### Task to carry out
Restate word for word the lines of the entries below, starting with the line that holds "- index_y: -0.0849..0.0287" and ending with the line that holds "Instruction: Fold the", and no others.

***** Given data

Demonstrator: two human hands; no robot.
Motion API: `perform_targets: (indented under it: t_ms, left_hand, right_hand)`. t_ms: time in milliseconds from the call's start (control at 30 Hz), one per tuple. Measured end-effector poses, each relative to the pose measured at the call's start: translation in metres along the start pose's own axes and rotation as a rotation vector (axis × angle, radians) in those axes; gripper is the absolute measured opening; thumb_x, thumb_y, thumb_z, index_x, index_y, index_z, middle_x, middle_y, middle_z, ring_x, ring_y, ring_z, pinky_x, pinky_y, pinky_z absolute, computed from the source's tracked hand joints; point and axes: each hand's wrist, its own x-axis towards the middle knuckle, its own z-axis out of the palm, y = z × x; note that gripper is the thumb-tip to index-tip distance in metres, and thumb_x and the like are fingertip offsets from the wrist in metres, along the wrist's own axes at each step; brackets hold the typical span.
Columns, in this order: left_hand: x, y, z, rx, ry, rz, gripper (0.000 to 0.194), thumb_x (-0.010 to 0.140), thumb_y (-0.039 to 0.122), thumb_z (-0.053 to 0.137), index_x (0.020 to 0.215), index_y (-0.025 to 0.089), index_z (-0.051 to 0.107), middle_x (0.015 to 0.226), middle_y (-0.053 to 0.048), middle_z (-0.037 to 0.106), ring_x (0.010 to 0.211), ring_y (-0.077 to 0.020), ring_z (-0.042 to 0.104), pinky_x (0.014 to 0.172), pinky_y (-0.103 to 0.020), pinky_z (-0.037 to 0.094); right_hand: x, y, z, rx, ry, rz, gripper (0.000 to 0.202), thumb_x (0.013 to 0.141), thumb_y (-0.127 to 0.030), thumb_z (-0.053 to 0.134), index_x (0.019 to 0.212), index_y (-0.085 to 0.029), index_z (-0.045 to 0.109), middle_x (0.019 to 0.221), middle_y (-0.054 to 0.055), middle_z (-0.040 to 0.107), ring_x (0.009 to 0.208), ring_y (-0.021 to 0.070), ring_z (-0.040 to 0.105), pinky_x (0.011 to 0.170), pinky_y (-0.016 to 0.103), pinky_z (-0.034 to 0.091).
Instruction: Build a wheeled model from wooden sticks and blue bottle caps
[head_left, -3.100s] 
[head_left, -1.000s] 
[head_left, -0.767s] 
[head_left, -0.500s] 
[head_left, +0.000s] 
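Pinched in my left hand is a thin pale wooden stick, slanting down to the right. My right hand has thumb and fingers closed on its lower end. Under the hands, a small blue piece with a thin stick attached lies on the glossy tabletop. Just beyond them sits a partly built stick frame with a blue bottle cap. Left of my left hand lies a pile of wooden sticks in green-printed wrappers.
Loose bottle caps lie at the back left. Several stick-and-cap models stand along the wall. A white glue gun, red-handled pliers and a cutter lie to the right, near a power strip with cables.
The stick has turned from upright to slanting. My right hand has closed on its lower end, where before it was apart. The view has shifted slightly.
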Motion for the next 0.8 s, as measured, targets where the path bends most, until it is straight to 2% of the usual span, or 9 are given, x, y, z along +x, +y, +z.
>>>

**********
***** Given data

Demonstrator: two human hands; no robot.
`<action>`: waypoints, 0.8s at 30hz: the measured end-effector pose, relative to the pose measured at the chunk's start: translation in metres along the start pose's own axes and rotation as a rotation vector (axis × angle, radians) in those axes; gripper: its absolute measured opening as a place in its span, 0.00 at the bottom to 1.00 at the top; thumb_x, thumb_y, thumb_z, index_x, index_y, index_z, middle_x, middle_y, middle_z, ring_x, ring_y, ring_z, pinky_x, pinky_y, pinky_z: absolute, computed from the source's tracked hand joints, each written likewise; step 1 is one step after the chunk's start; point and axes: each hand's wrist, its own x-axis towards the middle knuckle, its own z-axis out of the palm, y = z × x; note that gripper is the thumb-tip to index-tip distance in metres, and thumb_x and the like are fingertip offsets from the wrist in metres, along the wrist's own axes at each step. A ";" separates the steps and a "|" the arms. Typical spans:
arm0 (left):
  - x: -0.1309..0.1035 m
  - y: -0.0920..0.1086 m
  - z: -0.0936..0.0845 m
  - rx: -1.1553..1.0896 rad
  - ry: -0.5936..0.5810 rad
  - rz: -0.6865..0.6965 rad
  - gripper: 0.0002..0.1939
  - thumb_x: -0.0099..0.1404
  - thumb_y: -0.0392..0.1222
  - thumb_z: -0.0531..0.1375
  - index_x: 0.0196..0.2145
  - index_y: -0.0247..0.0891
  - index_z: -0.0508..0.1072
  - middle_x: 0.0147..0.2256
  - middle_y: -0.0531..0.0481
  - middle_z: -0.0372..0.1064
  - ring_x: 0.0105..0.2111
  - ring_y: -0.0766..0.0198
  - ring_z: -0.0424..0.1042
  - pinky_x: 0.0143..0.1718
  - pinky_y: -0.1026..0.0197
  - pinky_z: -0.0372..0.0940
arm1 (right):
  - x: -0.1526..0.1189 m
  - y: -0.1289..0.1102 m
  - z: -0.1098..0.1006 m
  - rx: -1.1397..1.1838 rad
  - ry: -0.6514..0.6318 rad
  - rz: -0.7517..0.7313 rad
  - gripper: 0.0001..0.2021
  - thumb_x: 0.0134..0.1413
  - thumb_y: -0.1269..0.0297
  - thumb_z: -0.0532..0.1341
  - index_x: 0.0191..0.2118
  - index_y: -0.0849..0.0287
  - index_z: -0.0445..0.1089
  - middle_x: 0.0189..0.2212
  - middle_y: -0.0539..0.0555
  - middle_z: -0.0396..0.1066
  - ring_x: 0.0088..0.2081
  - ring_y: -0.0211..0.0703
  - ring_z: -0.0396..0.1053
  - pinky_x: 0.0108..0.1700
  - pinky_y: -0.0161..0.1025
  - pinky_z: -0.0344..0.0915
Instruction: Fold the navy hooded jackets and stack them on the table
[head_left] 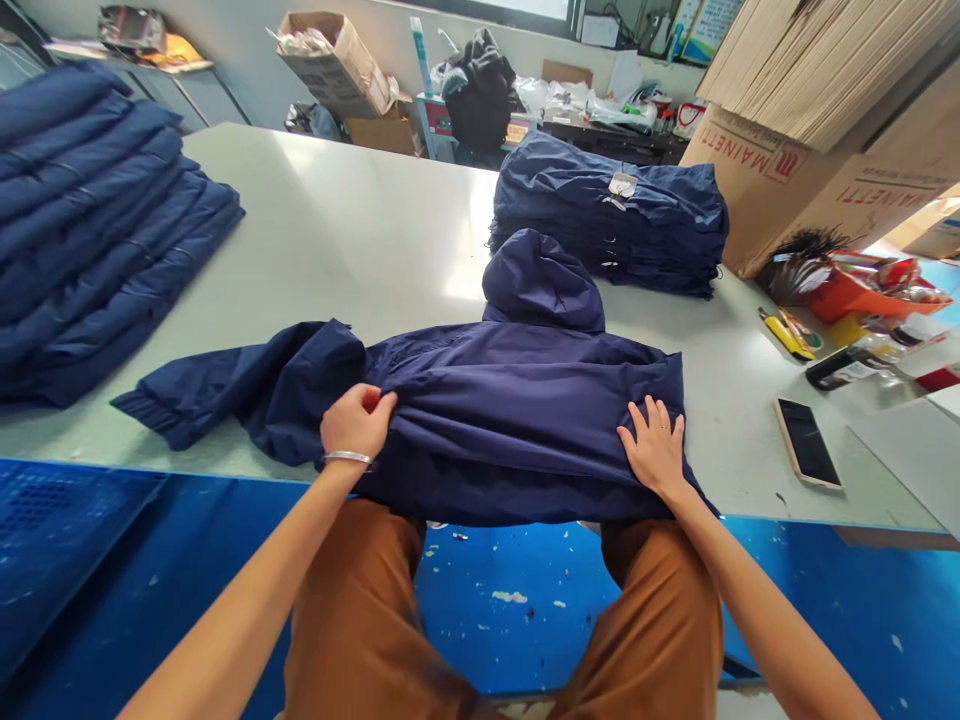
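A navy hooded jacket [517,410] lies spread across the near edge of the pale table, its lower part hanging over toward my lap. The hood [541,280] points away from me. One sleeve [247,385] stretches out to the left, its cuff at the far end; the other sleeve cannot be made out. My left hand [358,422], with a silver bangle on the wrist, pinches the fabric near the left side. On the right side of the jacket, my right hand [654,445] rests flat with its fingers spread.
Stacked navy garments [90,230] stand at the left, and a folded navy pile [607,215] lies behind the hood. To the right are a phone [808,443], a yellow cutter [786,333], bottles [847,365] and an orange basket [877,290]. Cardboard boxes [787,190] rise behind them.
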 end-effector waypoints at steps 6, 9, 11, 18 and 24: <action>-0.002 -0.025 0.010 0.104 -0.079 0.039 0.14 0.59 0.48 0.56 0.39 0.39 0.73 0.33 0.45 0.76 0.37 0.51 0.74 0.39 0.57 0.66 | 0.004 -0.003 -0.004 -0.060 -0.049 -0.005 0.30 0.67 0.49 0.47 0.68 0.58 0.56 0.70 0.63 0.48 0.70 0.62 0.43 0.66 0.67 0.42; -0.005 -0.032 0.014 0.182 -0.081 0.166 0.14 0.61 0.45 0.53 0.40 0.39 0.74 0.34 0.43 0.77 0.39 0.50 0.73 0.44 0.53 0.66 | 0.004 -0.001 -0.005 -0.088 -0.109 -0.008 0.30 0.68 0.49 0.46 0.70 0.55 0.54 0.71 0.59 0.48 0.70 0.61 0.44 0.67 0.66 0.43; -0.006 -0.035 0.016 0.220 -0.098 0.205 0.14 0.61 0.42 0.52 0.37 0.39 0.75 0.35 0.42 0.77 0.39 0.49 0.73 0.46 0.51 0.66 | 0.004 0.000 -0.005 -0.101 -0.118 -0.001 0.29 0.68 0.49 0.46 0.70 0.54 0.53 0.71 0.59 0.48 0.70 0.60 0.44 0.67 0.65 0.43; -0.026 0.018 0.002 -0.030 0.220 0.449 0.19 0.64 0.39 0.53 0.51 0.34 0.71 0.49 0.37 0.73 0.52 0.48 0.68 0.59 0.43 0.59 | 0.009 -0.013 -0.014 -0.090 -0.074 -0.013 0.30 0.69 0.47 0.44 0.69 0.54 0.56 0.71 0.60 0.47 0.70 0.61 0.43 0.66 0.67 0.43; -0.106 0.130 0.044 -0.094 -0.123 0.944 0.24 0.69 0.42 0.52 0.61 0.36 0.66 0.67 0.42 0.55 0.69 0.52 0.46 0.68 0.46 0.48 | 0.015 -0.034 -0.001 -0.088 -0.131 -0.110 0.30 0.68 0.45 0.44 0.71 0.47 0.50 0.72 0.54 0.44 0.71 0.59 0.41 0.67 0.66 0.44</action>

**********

### Solution
  - index_y: -0.0849..0.0287
  - index_z: -0.0445..0.1089
  - middle_x: 0.0189..0.2212
  - middle_y: -0.0539..0.0555
  - middle_z: -0.0396..0.1066
  - ring_x: 0.0088..0.2081
  - ring_y: -0.0211..0.0703
  - ring_z: -0.0396..0.1053
  - pinky_x: 0.0108..0.1700
  - pinky_y: -0.0161..0.1025
  - pinky_z: -0.0344..0.0915
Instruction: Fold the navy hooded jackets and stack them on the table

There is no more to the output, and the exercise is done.